● **What you will do**: From the data below, repeat exactly the lines from the line with "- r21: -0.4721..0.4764" to the line with "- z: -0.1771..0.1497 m", both included.

● **Material provided**:
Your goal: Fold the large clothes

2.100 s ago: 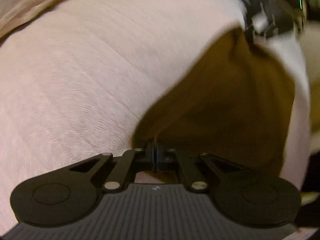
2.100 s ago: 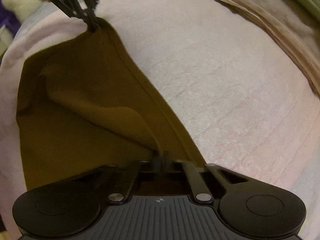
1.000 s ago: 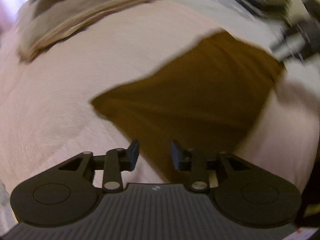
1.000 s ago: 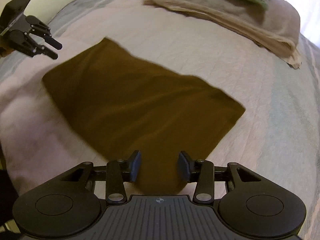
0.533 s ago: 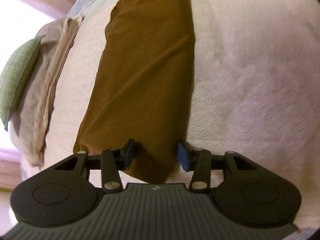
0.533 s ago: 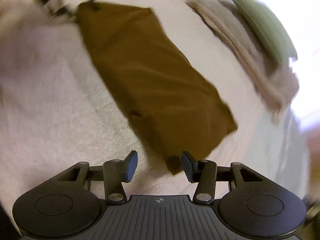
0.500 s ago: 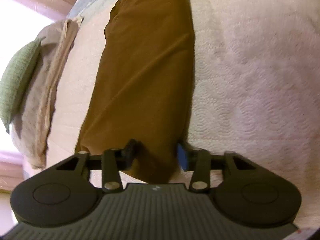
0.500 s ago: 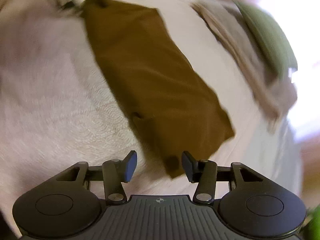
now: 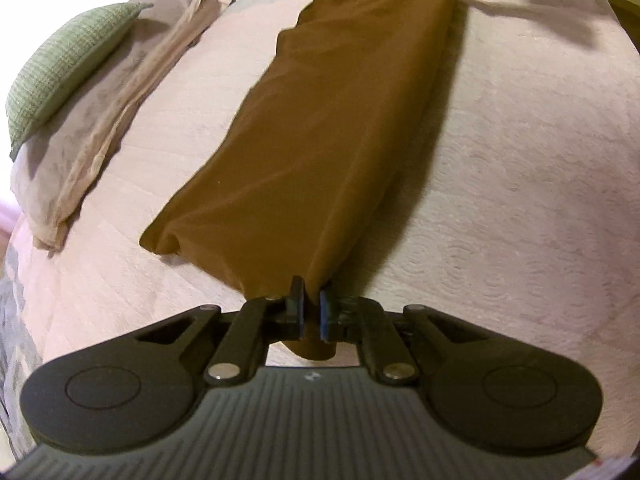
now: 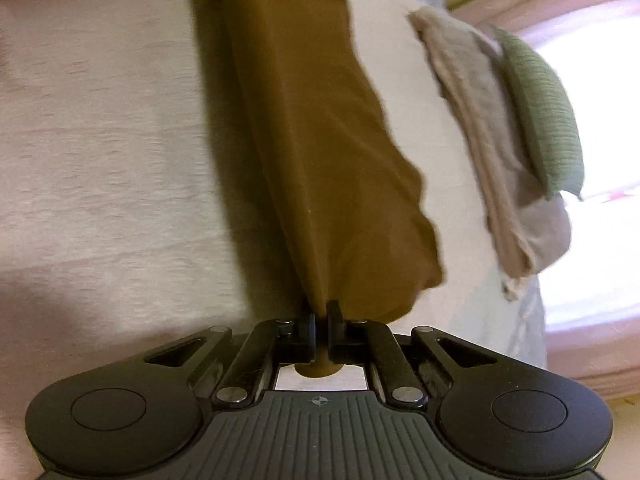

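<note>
Brown cloth (image 9: 340, 120) is pinched at both ends, one corner in each claw, and hangs stretched between them above a bed. The left claw (image 9: 311, 304) is clenched on a bunched corner of the cloth; its two fingers (image 9: 297, 308) stand nearly together with a wad of fabric squeezed in the narrow gap and a small nub of it poking out behind them. The right claw (image 10: 320, 330) is clenched the same way on the opposite corner, and a rounded nub of fabric shows behind its closed fingers (image 10: 308, 332). In the left wrist view that right claw also appears at the far top edge, gripping the cloth's far end.

From each grip the cloth spreads out into a long folded band. Its inner edge is pulled taut in a straight line between the claws, while the outer side sags lower and ends in loose rounded corners. It casts a dark shadow on the pale pink bedspread (image 9: 520, 200) beneath it.

Off to the side, well apart from the cloth, a beige blanket (image 9: 80, 140) lies folded along the bed, and a green pillow (image 9: 60, 68) rests on top of it. In the right wrist view the blanket (image 10: 480, 120) and pillow (image 10: 540, 112) sit in front of a bright window (image 10: 600, 160).
</note>
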Demonstrator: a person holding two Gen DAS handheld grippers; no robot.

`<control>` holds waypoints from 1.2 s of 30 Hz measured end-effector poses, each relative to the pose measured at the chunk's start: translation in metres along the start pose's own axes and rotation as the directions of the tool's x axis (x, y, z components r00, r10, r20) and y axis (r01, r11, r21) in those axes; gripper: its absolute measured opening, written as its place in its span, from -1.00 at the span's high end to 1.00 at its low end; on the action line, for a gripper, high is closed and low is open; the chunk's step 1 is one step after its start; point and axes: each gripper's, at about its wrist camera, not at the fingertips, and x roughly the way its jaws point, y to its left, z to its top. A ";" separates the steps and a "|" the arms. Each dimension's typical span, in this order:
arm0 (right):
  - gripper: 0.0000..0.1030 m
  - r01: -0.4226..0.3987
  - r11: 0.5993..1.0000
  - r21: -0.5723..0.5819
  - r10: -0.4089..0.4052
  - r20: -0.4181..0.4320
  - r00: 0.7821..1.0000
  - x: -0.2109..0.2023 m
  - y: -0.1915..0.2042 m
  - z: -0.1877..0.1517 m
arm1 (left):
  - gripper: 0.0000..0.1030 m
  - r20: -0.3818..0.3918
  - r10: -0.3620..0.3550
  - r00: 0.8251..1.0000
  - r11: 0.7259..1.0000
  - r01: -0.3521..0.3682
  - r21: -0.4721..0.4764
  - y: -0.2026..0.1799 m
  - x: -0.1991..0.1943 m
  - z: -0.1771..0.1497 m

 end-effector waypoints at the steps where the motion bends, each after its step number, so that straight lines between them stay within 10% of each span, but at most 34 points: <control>1: 0.94 -0.010 1.000 -0.004 0.010 -0.004 1.000 0.001 0.001 0.001 | 0.89 -0.009 -0.001 1.000 1.000 0.000 -0.004 -0.001 0.000 -0.001; 13: 0.46 -0.107 0.922 0.372 0.135 -0.049 0.990 -0.040 -0.058 -0.010 | 0.74 -0.095 -0.052 0.994 0.982 0.033 -0.185 0.024 -0.039 -0.002; 19: 0.46 -0.212 0.727 0.653 0.179 0.118 0.977 -0.019 -0.129 0.005 | 0.74 -0.068 0.000 0.998 0.910 -0.028 -0.413 0.081 -0.022 0.029; 24: 0.46 -0.380 0.575 0.725 0.296 0.249 0.922 0.050 -0.167 0.019 | 0.74 -0.059 -0.045 0.997 0.852 0.008 -0.524 0.112 0.038 0.051; 32: 0.44 -0.309 0.371 0.876 0.331 0.186 0.925 0.108 -0.207 -0.056 | 0.51 -0.150 -0.082 0.985 0.713 -0.048 -0.700 0.139 0.092 0.003; 36: 0.42 -0.225 0.376 0.899 0.286 0.119 0.951 0.071 -0.218 -0.061 | 0.53 -0.192 -0.050 0.980 0.717 -0.098 -0.690 0.152 0.063 -0.001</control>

● **Answer box**:
  - r21: -0.4721..0.4764
  - y: -0.2026..0.1799 m
  - x: -0.1991..0.1943 m
  - z: -0.1771..0.1497 m

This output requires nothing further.